§ **WHAT IS EXPECTED**
How many lines in the listing below include the word "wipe"? Answer with the number and nothing else.
[DATASET CONTENT]
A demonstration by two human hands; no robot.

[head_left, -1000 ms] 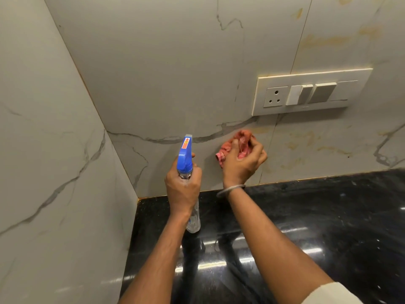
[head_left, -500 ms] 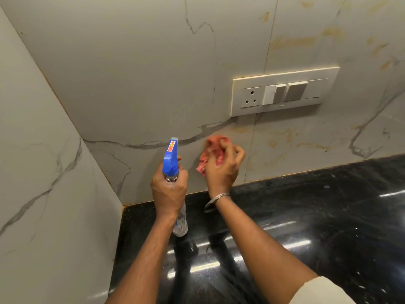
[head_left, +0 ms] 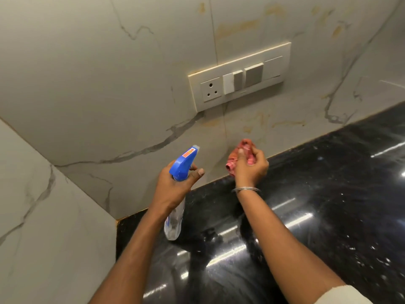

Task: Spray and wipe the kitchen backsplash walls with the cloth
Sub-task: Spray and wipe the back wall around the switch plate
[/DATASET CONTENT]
§ **RESULT OF THIS TASK**
2